| TASK PROMPT |
In the entries that follow, how many lines contain "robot"? Answer with the number only.

Saved entries:
===

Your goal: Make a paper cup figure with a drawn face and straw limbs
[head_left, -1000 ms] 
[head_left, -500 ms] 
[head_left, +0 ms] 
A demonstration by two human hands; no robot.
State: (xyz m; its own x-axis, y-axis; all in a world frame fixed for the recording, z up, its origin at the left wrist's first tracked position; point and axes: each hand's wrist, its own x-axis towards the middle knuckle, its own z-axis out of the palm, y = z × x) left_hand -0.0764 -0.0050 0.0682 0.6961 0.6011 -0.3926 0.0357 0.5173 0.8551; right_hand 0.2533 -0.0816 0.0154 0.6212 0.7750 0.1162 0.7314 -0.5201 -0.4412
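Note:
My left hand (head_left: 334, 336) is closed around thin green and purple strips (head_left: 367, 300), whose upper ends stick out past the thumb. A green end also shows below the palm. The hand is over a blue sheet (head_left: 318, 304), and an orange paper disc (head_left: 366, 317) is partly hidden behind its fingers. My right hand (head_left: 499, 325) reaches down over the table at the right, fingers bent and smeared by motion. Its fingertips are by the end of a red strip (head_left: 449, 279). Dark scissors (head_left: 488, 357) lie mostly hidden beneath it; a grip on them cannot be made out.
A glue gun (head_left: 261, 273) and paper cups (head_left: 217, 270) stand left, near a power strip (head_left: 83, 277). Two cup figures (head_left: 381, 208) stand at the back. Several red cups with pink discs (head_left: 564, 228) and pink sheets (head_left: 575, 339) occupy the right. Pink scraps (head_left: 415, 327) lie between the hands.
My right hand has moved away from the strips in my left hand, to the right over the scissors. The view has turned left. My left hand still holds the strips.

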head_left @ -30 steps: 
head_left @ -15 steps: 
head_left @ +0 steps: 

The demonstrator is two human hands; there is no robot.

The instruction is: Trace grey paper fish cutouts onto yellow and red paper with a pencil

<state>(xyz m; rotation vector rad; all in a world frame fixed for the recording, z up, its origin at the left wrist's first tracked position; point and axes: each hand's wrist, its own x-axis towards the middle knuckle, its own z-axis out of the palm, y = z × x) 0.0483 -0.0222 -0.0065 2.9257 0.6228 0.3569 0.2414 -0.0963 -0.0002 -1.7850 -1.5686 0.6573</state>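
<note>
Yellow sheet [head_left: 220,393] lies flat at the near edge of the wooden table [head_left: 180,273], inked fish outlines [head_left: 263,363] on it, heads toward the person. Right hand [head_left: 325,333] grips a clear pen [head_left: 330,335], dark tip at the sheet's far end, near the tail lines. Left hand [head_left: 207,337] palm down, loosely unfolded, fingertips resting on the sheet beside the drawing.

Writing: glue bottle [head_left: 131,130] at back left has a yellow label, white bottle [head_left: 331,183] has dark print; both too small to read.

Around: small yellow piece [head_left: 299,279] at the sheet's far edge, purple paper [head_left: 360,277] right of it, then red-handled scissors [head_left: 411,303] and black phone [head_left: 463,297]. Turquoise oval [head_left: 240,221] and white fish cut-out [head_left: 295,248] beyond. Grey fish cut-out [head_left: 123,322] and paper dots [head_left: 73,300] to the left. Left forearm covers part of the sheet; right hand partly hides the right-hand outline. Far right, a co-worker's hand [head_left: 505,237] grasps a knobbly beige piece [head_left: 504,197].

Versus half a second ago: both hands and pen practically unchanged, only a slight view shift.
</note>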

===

| COMPLETED EXERCISE |
2